*WHAT YOU NEED TO DO*. In the entries below, find the line with "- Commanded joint" and the line with "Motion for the". Return those two lines and all lines between them, exactly.

*INPUT MATERIAL*.
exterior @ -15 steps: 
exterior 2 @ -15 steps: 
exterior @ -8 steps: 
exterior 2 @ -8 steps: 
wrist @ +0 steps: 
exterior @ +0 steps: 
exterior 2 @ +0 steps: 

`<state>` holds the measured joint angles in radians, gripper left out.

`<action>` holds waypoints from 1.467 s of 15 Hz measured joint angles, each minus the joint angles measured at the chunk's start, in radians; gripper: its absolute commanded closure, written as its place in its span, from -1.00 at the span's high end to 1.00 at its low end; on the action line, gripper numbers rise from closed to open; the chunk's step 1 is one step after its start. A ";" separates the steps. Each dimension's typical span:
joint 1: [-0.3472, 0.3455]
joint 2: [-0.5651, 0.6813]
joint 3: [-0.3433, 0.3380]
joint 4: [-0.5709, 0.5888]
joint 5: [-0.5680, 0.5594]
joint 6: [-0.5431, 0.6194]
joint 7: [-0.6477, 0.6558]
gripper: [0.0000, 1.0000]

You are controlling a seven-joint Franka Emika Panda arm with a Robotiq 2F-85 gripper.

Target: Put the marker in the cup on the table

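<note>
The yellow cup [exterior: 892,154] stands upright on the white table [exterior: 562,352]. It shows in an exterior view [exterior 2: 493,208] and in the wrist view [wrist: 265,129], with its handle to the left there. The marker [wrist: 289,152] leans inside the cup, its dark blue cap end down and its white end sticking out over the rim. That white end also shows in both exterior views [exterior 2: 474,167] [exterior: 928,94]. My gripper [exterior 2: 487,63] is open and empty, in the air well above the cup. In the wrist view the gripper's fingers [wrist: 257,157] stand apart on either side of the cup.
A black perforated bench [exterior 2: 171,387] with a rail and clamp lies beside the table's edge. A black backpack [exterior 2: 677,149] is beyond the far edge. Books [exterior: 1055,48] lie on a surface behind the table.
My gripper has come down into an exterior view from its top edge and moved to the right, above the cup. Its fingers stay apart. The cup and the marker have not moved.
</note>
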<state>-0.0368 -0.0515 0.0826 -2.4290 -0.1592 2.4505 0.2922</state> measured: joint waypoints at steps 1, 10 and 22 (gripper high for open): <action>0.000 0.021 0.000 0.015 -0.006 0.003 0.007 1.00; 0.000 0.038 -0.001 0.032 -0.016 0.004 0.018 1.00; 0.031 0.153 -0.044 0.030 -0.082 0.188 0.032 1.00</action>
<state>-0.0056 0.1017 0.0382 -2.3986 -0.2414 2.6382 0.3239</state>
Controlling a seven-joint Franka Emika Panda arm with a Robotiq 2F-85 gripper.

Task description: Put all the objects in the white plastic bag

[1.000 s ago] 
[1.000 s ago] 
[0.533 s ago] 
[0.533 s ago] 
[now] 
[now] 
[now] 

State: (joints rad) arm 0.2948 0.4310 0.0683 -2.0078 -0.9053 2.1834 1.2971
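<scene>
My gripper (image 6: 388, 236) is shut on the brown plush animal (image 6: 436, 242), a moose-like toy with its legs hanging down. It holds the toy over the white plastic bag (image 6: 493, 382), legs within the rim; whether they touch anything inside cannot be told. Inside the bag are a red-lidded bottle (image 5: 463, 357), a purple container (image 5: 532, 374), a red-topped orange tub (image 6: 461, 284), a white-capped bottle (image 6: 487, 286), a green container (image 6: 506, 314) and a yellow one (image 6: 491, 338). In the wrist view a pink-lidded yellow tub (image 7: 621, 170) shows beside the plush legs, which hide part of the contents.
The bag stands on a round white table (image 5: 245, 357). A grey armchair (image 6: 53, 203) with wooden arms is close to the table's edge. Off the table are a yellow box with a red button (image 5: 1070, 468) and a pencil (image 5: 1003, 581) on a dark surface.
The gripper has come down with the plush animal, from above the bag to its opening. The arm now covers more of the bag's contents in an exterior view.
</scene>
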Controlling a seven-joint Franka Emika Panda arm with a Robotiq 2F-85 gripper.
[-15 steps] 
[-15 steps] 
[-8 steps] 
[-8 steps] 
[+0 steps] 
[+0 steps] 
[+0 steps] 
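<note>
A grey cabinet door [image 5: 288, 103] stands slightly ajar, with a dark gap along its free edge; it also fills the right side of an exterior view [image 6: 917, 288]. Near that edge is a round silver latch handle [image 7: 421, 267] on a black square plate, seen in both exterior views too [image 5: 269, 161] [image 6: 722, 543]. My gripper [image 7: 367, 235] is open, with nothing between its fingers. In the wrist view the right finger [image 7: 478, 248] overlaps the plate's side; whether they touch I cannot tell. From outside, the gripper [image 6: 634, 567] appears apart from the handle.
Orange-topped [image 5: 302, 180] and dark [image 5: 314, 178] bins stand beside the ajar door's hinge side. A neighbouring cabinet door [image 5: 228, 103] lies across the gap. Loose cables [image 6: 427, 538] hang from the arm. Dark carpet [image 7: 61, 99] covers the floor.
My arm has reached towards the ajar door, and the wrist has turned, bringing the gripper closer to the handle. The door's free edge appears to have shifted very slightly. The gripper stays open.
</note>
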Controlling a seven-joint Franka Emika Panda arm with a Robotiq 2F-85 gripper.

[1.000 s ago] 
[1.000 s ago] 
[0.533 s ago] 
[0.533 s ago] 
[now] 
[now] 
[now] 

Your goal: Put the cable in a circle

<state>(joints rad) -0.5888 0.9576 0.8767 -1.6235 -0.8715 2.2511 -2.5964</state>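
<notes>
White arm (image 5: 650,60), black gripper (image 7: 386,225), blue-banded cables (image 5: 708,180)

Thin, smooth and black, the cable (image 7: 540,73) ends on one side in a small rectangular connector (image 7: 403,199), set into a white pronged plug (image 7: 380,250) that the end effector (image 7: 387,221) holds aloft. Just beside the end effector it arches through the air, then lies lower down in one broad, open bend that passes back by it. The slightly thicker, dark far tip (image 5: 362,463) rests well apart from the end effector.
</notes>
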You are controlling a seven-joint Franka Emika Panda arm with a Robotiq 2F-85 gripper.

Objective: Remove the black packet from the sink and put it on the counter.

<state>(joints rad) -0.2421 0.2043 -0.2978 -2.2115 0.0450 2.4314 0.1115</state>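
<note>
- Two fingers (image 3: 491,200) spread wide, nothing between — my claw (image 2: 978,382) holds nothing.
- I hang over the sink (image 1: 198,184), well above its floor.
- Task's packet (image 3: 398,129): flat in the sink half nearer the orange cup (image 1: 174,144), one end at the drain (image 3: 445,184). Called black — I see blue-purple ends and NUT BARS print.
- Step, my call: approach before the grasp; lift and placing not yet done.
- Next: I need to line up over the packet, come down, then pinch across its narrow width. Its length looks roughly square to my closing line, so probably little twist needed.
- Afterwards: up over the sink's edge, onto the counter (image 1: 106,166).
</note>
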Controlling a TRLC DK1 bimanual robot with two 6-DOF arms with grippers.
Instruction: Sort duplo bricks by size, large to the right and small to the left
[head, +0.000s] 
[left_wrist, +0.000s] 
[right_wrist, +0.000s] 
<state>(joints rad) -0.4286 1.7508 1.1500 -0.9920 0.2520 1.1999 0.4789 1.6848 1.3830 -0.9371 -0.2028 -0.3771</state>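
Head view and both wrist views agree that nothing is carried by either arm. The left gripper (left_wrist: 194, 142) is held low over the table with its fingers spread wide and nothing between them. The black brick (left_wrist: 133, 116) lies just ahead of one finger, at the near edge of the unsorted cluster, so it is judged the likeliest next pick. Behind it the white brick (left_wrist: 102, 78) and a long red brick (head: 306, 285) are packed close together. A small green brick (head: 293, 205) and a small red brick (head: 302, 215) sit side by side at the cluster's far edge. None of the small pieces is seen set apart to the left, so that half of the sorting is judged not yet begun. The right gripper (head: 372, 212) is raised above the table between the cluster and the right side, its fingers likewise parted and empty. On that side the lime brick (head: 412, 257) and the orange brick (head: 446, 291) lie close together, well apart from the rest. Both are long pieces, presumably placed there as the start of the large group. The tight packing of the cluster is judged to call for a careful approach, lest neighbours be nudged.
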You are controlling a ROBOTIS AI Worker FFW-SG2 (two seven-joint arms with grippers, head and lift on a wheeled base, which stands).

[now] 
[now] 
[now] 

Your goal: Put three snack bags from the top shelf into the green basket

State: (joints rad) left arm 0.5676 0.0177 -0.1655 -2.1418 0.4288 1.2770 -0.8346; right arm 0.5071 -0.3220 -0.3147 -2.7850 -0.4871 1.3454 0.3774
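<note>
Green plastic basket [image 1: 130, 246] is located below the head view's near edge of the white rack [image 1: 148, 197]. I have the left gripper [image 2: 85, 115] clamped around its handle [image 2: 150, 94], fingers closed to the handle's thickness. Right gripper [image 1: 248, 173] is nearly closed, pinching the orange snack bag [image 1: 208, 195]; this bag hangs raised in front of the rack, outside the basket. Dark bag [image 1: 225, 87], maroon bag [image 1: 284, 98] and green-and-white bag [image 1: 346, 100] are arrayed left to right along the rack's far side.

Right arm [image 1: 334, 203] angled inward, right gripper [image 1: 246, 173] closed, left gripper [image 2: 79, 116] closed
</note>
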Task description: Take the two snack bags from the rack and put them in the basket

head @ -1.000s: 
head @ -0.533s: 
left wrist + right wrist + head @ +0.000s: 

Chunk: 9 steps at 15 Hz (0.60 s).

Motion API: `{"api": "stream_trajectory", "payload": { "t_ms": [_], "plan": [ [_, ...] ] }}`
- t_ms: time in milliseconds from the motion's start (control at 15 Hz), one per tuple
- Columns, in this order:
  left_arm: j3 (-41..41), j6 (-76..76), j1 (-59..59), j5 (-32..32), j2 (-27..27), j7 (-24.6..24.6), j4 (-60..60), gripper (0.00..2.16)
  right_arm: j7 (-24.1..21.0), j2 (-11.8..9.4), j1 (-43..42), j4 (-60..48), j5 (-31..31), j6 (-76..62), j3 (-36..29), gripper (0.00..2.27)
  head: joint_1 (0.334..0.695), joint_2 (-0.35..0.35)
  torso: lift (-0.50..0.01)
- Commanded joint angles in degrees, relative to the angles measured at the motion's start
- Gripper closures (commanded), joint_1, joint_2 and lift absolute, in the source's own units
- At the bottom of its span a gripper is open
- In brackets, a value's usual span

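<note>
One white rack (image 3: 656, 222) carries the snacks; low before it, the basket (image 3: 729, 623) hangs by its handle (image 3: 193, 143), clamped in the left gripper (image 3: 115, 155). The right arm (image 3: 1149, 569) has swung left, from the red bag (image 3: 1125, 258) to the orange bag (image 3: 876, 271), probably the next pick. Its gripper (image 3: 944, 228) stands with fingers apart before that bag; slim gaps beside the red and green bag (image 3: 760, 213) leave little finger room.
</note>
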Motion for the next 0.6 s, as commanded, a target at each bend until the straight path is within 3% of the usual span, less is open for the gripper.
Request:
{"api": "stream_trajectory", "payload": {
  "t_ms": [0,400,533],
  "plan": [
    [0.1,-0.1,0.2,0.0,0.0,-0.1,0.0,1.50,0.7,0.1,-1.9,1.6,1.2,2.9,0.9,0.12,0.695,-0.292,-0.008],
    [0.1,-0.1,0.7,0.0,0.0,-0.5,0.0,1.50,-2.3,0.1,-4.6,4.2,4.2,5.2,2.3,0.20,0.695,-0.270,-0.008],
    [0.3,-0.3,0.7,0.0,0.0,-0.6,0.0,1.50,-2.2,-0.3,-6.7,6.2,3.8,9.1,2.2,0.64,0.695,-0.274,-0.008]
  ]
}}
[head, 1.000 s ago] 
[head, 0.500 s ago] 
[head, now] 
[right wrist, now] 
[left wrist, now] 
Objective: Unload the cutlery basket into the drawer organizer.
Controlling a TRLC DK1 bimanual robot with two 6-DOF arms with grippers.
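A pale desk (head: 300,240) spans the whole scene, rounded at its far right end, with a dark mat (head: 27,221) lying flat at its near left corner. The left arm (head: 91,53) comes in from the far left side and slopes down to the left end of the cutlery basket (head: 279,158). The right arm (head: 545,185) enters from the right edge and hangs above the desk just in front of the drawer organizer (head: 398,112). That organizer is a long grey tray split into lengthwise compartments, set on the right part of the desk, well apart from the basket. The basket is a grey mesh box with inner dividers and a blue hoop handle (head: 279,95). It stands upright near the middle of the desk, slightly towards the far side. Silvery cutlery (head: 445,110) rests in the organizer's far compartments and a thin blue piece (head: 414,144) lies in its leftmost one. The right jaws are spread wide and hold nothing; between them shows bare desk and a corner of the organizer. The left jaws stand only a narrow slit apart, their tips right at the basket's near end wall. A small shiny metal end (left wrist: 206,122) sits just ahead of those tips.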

*EXERCISE RESULT*.
- Commanded joint angles in degrees, relative to the angles measured at the motion's start
- Gripper closures (commanded), joint_1, joint_2 and lift absolute, in the source's own units
- At the bottom of its span a gripper is open
- In brackets, a value's usual span

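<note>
One white rack (image 3: 656, 222) carries the snacks; low before it, the basket (image 3: 729, 623) hangs by its handle (image 3: 193, 143), clamped in the left gripper (image 3: 115, 155). The right arm (image 3: 1149, 569) has swung left, from the red bag (image 3: 1125, 258) to the orange bag (image 3: 876, 271), probably the next pick. Its gripper (image 3: 944, 228) stands with fingers apart before that bag; slim gaps beside the red and green bag (image 3: 760, 213) leave little finger room.
</note>
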Motion for the next 0.6 s, as commanded, a target at each bend until the straight path is within 3% of the usual span, less is open for the gripper.

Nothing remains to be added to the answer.